Below is a listing from which only part is wanted; return exactly the lines from the one with "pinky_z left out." up to and including the one with "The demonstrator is".

======== PROVIDED DATA

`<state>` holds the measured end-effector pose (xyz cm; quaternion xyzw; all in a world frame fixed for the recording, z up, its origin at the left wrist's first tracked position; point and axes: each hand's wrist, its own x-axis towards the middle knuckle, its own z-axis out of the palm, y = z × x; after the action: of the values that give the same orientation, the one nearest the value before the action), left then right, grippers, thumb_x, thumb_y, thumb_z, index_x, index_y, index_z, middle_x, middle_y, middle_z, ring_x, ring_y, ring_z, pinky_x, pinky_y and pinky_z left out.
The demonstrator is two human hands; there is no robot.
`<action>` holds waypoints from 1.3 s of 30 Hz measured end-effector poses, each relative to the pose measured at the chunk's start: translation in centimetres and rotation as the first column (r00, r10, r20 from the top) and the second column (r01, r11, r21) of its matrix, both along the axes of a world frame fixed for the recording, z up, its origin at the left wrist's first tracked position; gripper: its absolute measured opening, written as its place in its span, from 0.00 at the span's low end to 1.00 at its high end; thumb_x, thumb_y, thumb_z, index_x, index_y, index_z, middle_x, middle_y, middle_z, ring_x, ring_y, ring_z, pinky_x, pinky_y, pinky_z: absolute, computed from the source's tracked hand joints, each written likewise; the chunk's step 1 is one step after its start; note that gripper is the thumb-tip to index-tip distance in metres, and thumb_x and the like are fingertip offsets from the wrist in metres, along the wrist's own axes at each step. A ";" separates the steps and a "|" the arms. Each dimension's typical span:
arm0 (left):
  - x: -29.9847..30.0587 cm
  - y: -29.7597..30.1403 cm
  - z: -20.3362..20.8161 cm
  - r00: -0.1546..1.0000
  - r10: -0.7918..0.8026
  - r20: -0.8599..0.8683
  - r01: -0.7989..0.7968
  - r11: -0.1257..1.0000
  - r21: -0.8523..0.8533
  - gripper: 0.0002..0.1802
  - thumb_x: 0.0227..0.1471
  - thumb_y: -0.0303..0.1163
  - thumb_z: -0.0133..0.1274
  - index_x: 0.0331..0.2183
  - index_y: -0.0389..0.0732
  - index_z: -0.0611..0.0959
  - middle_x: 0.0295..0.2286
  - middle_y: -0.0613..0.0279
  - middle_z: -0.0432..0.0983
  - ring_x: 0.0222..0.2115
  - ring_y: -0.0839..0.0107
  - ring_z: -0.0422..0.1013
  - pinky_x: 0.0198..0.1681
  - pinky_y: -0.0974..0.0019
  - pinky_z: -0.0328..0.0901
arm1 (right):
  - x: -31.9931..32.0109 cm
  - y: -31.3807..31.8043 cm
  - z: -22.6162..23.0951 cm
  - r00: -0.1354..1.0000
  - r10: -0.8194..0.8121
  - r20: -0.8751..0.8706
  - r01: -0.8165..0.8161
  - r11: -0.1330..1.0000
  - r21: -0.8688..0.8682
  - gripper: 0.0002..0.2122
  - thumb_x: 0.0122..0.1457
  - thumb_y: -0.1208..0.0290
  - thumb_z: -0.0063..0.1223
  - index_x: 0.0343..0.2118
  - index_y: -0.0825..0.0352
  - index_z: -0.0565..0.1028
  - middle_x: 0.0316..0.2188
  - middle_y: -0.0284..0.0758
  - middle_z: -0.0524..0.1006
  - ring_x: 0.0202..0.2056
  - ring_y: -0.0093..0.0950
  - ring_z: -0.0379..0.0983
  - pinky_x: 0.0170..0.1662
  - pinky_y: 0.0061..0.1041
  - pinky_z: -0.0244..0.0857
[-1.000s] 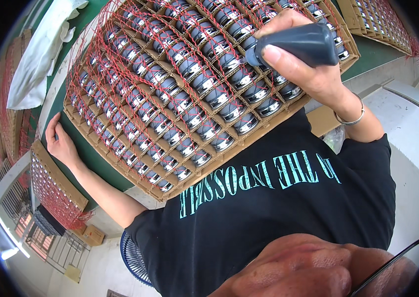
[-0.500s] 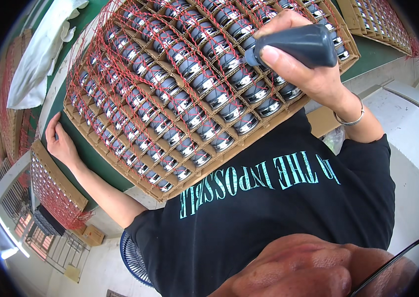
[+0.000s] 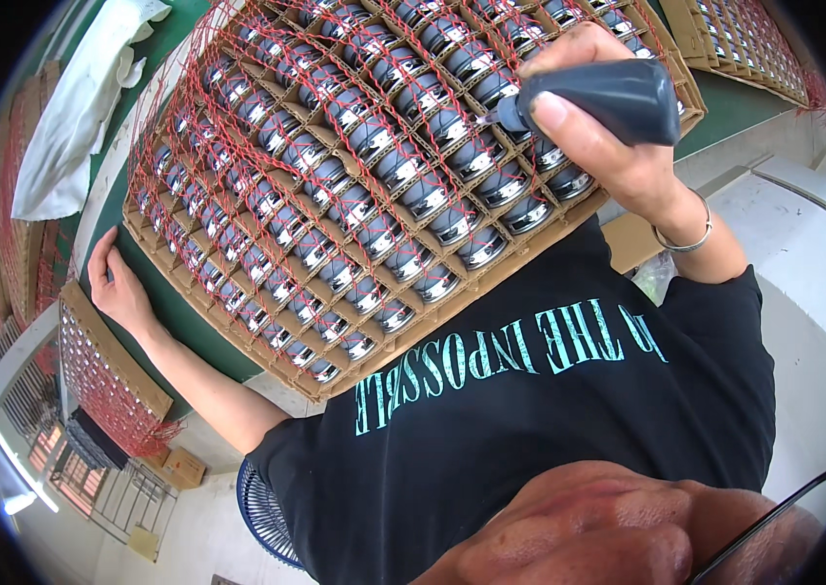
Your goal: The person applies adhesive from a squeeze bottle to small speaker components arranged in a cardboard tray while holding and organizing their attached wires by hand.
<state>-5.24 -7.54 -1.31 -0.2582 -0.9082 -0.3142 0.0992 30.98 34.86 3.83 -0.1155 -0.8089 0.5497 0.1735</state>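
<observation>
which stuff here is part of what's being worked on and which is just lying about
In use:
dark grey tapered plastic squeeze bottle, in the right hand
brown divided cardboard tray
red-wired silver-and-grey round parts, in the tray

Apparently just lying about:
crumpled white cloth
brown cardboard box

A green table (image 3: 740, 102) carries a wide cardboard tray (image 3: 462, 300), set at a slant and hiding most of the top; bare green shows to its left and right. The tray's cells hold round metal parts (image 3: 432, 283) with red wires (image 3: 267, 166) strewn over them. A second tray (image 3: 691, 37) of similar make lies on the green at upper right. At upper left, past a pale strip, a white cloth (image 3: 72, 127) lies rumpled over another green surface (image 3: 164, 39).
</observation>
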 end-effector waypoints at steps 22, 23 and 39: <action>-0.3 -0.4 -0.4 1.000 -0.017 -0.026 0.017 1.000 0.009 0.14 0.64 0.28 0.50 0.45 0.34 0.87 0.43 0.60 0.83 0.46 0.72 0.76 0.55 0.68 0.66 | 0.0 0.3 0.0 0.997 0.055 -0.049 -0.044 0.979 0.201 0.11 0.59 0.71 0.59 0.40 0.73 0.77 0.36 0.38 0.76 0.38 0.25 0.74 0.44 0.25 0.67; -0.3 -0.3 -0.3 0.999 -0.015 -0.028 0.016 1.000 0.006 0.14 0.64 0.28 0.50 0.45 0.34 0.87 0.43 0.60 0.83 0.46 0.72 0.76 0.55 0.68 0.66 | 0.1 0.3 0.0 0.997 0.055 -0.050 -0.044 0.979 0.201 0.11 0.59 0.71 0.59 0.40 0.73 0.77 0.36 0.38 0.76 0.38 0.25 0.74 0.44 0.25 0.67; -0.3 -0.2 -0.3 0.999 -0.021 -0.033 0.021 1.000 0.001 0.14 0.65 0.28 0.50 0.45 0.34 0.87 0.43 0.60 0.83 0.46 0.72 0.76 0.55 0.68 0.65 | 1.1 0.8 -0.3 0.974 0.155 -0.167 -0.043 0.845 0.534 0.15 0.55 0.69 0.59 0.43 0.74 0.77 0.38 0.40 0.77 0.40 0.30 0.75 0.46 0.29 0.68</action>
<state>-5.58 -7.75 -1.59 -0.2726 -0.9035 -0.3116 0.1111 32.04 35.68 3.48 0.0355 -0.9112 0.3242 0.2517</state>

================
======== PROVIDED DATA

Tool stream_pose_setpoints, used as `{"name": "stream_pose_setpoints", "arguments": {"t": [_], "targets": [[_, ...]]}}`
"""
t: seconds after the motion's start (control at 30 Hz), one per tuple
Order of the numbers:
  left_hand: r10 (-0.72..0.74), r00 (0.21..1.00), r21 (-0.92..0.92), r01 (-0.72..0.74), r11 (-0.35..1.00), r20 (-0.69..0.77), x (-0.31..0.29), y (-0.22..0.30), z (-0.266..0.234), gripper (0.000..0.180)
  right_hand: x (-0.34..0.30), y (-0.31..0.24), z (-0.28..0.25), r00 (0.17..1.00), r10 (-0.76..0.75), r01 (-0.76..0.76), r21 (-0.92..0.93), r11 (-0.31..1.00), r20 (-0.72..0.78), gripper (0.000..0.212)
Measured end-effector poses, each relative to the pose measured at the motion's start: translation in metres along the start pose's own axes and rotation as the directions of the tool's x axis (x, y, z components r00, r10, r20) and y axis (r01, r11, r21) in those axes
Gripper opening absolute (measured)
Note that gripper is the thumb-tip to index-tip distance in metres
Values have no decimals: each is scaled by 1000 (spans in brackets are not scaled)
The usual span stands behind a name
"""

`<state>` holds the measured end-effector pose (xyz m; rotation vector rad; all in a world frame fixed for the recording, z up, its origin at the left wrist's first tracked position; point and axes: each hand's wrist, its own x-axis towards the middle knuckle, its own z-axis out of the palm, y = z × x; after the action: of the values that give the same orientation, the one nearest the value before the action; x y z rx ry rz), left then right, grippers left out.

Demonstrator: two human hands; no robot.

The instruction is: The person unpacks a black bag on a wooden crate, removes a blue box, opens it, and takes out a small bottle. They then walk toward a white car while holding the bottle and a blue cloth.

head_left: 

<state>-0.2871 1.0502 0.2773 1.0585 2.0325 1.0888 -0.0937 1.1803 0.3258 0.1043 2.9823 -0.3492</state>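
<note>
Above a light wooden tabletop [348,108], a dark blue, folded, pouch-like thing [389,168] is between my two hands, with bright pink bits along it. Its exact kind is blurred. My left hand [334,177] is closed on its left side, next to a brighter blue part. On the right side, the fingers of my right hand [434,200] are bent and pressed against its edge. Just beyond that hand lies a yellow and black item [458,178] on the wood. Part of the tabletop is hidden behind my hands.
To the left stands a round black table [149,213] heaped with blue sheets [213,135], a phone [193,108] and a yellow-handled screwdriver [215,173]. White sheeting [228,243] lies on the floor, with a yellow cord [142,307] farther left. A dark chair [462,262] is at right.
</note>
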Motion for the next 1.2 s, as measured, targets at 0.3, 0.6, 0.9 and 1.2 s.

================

REPLY TO THE EXERCISE =>
`<state>` holds the measured end-effector pose (xyz cm; quaternion xyzw; all in a world frame fixed for the recording, z up, its origin at the left wrist's first tracked position; point and axes: each hand's wrist, its own x-axis towards the middle knuckle, its own z-axis out of the palm, y = z × x; after the action: of the values that give the same orientation, the one nearest the value before the action), left then right, grippers, thumb_x, thumb_y, thumb_z, index_x, index_y, index_z, middle_x, middle_y, middle_z, ring_x, ring_y, ring_z, pinky_x, pinky_y and pinky_z left out.
The demonstrator is two human hands; there is no robot.

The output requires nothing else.